Senior Counsel S. Niranjan Reddy appeared for the Appellant-Accused while Counsel Adarsh Upadhyay appeared for the State before the Apex Court.

The Bench also held, "Though the offence is gruesome and revolts the human conscience but an accused can be convicted only on legal evidence and if only a chain of circumstantial evidence has been so forged as to rule out the possibility of any other reasonable hypothesis excepting the guilt of the accused."

The Court held that in the event on account of indigence, poverty or illiteracy or any other disabling factor if an accused is not able to engage a counsel of his choice, it becomes the duty of the Court to provide him appropriate and meaningful legal aid at the State expense.

"What is meant by the duty of the State to ensure a fair defence to an accused is not the employment of a defence counsel for namesake. It has to be the provision of a counsel who defends the accused diligently to the best of his abilities," the Bench added.

Furthermore, it was also held, "While the quality of the defence or the caliber of the counsel would not militate against the guarantee to a fair trial sanctioned by Articles 21 and 22 of the Constitution, a threshold level of competence and due diligence in the discharge of his duties as a defence counsel would certainly be the constitutional guaranteed expectation."

The Court held that the presence of the Counsel on record means effective, genuine and faithful presence and not a mere farcical, sham or a virtual presence that is illusory, if not fraudulent.

In the 93-page judgment authored by Justice J.B. Pardiwala, the Bench held that indigence should never be a ground for denying fair trial or equal justice.

The Apex Court thus observed-

"Therefore, particular attention should be paid to appoint competent advocates, equal to handling the complex cases, not patronising gestures to raw entrants to the Bar.
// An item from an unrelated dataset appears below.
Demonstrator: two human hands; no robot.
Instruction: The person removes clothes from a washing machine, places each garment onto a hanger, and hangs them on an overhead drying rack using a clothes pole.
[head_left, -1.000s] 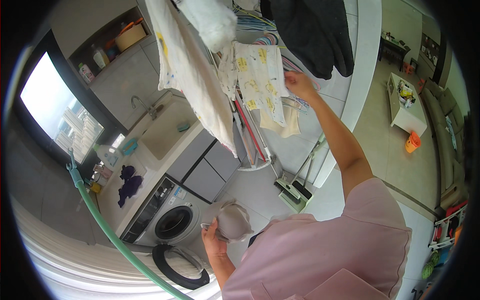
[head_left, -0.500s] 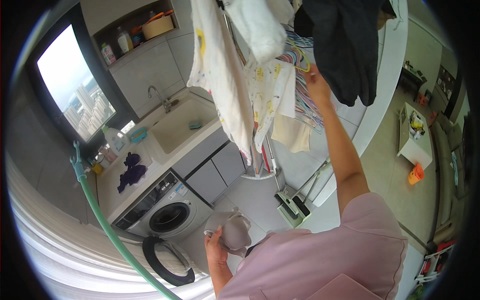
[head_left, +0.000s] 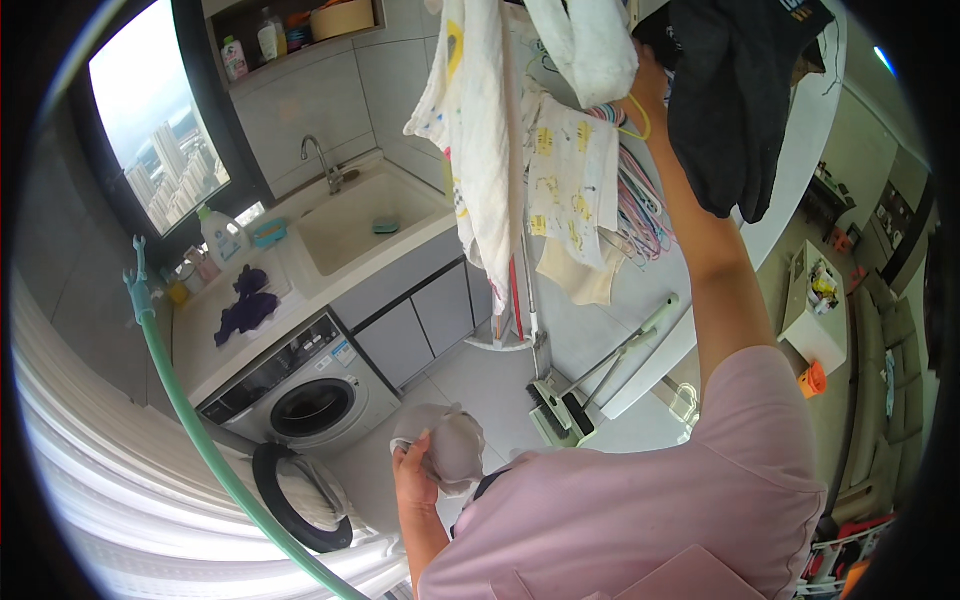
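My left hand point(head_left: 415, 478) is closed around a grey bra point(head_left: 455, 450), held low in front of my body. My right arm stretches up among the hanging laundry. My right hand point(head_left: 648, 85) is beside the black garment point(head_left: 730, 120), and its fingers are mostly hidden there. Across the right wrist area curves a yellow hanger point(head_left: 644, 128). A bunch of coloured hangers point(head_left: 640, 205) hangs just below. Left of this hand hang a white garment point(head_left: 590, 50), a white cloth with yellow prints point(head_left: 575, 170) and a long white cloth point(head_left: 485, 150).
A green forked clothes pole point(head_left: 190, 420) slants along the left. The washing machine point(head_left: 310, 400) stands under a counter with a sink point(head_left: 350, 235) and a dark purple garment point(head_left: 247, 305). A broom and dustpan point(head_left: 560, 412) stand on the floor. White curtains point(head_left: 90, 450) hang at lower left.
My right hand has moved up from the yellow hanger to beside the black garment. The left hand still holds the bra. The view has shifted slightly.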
Sufficient time and complete papers should also be made available to the advocate chosen so that he may serve the cause of justice with all the ability at his command, and the accused also may feel confident that his counsel chosen by the court has had adequate time and material to defend him properly."

The Court held that this case provides the Bench an opportunity to remind the District and Sessions Judges across the country conducting sessions trials, more particularly relating to serious offences involving severe sentences, to appoint experienced lawyers who had conducted such cases in the past.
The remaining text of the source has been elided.